ある事柄に尽力し、あるいはある人格を愛することによって、人間は自己自身を成就します。彼が自分の課題に夢中になればなるほど、彼が自分の相手に献身すればするほど、それだけ彼は人間であり、それだけ彼は彼自身になるのです。したがって、人間はもともと、自己自身を忘れ、自己自身を無視する程度に応じてのみ、自己自身を実現することができるのです。

生きがい喪失の悩み (講談社学術文庫)

 むなしさの問題は、退屈と非常に似通っている。それはひとつの難物である。どう難物なのかといえば、にんじんが考えるところ、それは普通の問題ではないのである。「一体なにが私の空虚を埋め合わせるのか?」例外はありうるにしても、こう答えておいてさしあたり間違いはない。「なにかを求めているわけじゃあ、きっとないんだよ」ジュリア・アナスを思い出そう。なにかの状態に達することによって、私たちは長期的幸福を得ることはない!

 ショーペンハウアーの振り子というのをご存知か。

 そんな風に呼ばれているのかは知らない。だがこういって覚えやすいのは、人間というのは欠乏と退屈のあいだを揺れ動いているというのが、その主張であるから。つまりこういうことだ。欲求とは欠乏であり、欠乏は満たした途端欠乏ではなくなる。満足は一瞬で消え失せ、退屈がやってくる。退屈は苦しい。だからこそなにかを欲求するが、欲求するとは欠乏であるから、人は欠乏で苦しむ。

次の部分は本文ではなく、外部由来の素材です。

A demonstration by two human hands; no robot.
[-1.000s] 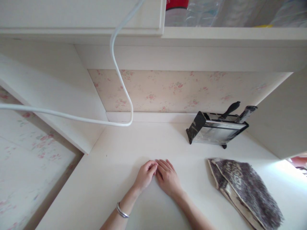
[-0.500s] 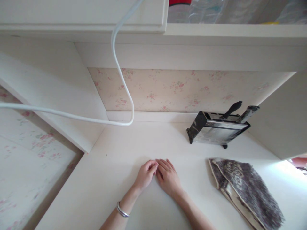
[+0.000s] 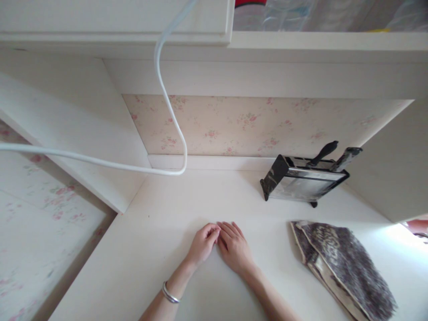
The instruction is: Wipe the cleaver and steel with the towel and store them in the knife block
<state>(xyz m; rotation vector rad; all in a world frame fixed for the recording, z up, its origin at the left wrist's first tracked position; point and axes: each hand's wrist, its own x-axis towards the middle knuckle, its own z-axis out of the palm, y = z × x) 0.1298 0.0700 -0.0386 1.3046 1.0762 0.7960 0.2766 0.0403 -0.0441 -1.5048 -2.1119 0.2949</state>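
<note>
My left hand (image 3: 201,244) rests on the white countertop (image 3: 160,267) with its fingers curled in and thumb against them; no object shows in it. A silver bangle (image 3: 170,293) circles the left wrist. Beside it, my right hand (image 3: 235,246) lies palm down and flat on the counter, fingers stretched out. The two hands touch at the fingers. To the right of them lies a folded brown and beige towel (image 3: 347,263), apart from both hands.
A black and silver knife block (image 3: 304,183) with two dark handles stands at the back right. A white cable (image 3: 167,98) hangs across the upper left. Overhead is a white cabinet (image 3: 113,22), its open right part holding clear plastic items. Side panels flank the counter.
Both hands stay in the same place and pose. The view has shifted very slightly.
</note>
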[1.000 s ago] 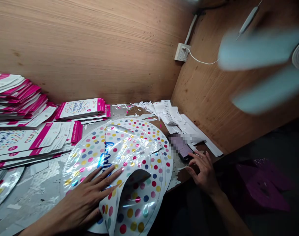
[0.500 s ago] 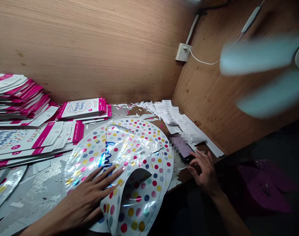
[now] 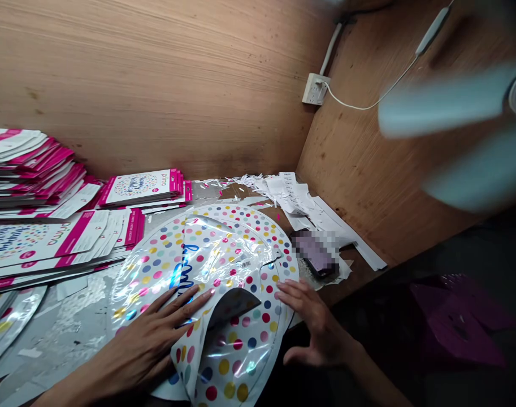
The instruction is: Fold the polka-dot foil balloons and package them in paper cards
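A round foil balloon, flat and white with coloured dots and blue lettering, lies on the table with at least one more like it beneath. Its near part is folded over and shows a grey underside. My left hand rests on this balloon, fingers stretched out beside the fold. Over the right rim hovers my right hand, thumb apart from the fingers and nothing in it; whether the fingertips touch the foil I cannot tell. Just beyond it lies a phone, partly blurred out.
Stacks of pink and white printed cards fill the left, with a smaller card pile at the back. Paper strips lie in the corner. A spinning fan stands out at the right, near a wall socket.
My right hand has left the phone and come left and nearer, to the balloon's right rim. My left hand stays where it was on the foil.
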Demonstrator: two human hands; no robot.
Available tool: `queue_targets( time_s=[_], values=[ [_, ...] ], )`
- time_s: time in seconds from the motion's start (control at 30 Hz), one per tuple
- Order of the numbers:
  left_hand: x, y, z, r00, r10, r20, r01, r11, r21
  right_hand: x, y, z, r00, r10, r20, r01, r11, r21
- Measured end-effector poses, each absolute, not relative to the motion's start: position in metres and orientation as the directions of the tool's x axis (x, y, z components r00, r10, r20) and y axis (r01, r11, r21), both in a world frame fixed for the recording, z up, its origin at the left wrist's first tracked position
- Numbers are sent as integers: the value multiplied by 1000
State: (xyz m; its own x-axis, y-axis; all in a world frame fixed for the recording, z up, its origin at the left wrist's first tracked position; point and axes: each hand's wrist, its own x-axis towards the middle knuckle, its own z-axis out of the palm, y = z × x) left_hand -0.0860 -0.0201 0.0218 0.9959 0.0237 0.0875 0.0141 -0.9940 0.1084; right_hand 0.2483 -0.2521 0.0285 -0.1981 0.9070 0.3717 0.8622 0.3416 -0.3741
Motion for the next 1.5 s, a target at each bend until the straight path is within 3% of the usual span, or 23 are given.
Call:
queue_targets(
  time_s=[0.1, 0.2, 0.33, 0.43, 0.53, 0.7, 0.8, 1.03, 1.17, 1.33, 1.5],
  values=[
    [-85, -19, 22, 996, 4, 89, -7, -993, 121, 231, -235, 33, -293, 900, 323, 826, 409, -389],
    [-86, -19, 21, 995, 8, 95, -2, -994, 111, 233, -225, 31, -260, 893, 366, 828, 401, -391],
    [-88, -21, 22, 996, 17, 85, 12, -998, 56, 267, -235, 23, 131, 829, 544, 906, 123, -405],
    [-87, -22, 25, 997, 7, 78, 4, -1000, 30, 298, -253, 16, 338, 732, 591, 913, -104, -395],
    [-85, -23, 30, 996, 3, 94, 0, -1000, 31, 316, -270, 11, 373, 729, 575, 915, -184, -359],
    [-81, -24, 36, 992, 20, 127, 13, -999, 51, 318, -279, 8, 357, 766, 534, 918, -181, -354],
    [-83, -23, 33, 994, 19, 106, 15, -999, 40, 307, -275, 11, 297, 789, 537, 917, -78, -392],
    [-85, -23, 29, 999, 9, 31, 5, -993, 122, 243, -231, 39, -117, 909, 400, 806, 322, -497],
    [-83, -34, 40, 999, 54, -5, 54, -981, 186, 193, -200, 57, -364, 830, 422, 754, 529, -389],
    [-89, -40, 41, 996, 78, -39, 85, -969, 231, 139, -181, 66, -490, 621, 612, 686, 707, -168],
    [-89, -45, 44, 994, 85, -73, 99, -970, 223, 108, -194, 68, -543, 504, 672, 566, 811, -151]
  ],
)
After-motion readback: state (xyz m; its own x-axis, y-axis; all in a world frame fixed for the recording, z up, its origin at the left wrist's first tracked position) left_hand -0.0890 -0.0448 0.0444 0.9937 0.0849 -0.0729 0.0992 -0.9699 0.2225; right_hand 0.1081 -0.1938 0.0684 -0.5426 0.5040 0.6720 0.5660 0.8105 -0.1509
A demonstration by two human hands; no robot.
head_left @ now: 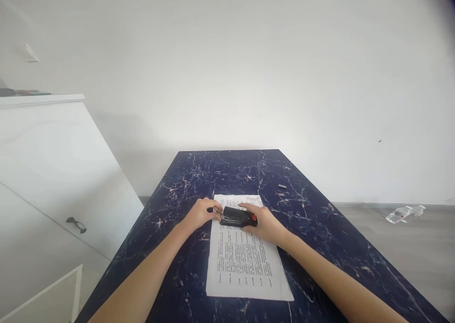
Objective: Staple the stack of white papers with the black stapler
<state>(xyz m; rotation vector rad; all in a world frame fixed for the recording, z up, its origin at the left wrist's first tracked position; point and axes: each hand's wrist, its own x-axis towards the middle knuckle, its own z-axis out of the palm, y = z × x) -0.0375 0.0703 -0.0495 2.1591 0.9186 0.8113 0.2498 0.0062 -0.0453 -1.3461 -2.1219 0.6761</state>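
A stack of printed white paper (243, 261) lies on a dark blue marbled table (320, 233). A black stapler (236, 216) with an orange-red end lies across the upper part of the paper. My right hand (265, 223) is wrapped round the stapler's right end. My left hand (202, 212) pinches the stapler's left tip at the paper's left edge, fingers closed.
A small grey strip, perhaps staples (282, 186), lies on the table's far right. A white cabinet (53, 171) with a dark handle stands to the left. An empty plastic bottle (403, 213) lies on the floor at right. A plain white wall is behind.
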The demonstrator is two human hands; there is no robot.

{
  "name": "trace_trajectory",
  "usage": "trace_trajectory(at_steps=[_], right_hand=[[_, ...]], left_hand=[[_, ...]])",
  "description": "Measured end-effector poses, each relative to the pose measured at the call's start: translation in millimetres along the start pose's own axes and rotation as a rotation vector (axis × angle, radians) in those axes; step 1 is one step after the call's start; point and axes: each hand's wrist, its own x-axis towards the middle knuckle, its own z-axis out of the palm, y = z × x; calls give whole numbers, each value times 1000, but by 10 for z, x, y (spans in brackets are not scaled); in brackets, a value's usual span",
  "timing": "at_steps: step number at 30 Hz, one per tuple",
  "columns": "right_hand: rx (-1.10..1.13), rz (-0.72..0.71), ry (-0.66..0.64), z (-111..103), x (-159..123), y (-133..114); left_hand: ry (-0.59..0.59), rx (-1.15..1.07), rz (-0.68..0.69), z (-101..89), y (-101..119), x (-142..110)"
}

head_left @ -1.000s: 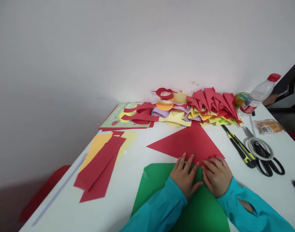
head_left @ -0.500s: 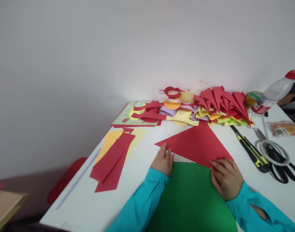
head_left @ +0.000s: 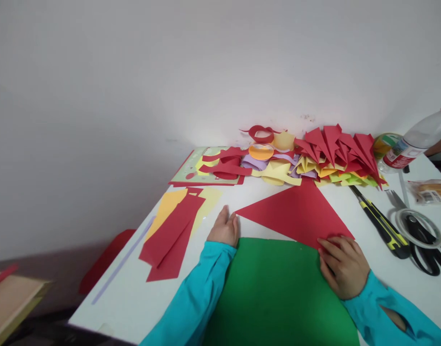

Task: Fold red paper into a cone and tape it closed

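Observation:
A red paper triangle (head_left: 296, 211) lies flat, its left corner pointing toward my left hand (head_left: 224, 228). That hand is open, fingers stretched out, right beside the corner; whether it touches the paper I cannot tell. My right hand (head_left: 345, 265) rests with fingers spread on the triangle's lower right edge, gripping nothing. Below the triangle, between my forearms, is a large green sheet (head_left: 278, 283). Cut red paper pieces (head_left: 173, 230) lie to the left over orange and pale yellow paper.
Folded red paper pieces (head_left: 335, 144) and curled paper cutouts (head_left: 274, 170) line the wall. On the right are a utility knife (head_left: 384, 228), scissors (head_left: 429, 254), a tape roll (head_left: 438, 235), a plastic bottle (head_left: 418, 139) and a packaged snack (head_left: 431, 191).
My left hand has moved left, off the triangle's lower edge to beside its left corner. The right hand stays on the paper. The view has shifted slightly.

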Motion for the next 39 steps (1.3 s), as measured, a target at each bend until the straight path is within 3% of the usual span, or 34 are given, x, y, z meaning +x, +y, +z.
trace_trajectory(at_steps=[12, 22, 29, 32, 36, 39], right_hand=[[-5, -3, 8, -21, 31, -12], [-76, 14, -48, -99, -20, 63], [-157, -13, -63, -118, -49, 53], [-179, -16, -50, -74, -58, 49], [-180, -27, -26, -31, -65, 61], [-150, -28, -31, -36, -67, 84]], left_hand=[[-8, 46, 9, 21, 65, 11], [-81, 106, 29, 25, 10, 60], [-89, 139, 44, -184, -1, -21], [-55, 73, 235, -285, 268, -182], [-62, -90, 634, -313, 940, -490], [-52, -162, 736, -347, 1332, -645]])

 願望と欲求を区別せよというのはスポンヴィルである。願望とは欲求であり、特に、望む対象が現実になく、それがどうなるか知らず、自分ではどうすることもできないものである。たとえばあなたはこう望むかもしれない。「ああ、あの子の手術がうまくいってくれればいいのに!」うまくいった彼は未だに私たちの中になく、どうなるかわからず、かといって自分にはどうしようもない。だからこそ私たちは望むことができる。だが肝心なのは、これが欲求のすべてではないということだ。ショーペンハウアーは欲求は欠乏だといったが、欲求というものを狭く捉え過ぎたようだ。

 願望に対置される欲求は、非現実ではなく現実にあり、知り、自分でなにかを意志することができるようなものである。喉が渇いたあなたはレストランに寄ってビールを頼む。ビールが出て来たとたん、あなたの望みは消え失せる。ショーペンハウアーは振り子のことを私たちに告げる。だが私たちはビールを欲することはできる。「ぼくはなんて幸せものだろう。こんなにおいしいビールを飲めるなんて!」

 スポンヴィルの区別は、私たちを実践へと、意志することへと動かす。賢者とは絶望――まったく望みを持たぬ――のうえにある。彼らはなにも望まない。いまそこにあるありのままを愛する。「したいなあ」ではなく、それを欲するがゆえにそれを行動に移している。「したいこと」は、その者に《まず追求という動作そのものを引きおこし、そしてそれを方向づける》(アウグスティヌスの愛の概念 (始まりの本))力を持っている。幸福の秘訣、それは何も望まぬこと。ただし、欲してもかまわない!

 エピクロスは幸福をアタラクシア、つまり精神の平静と肉体の無苦に求めた。私たちが一般に感じる「よろこび」などの快楽は、アタラクシアを基礎として成り立つ。なぜなら快楽が生ずるのはその刺激がアタラクシアと離れている程度、言い換えれば、アタラクシアに回帰する距離に関係しているから。振れ幅が大きいほど、快も大きい(場合によっては苦痛にもなる)。アタラクシアとは、肉体の無苦という「幸運」のうえに、「絶望」を乗せたものではないか? 私たちは満ち足りた生活のうえに絶望を乗せ、そこに幸福を重ねるのだ。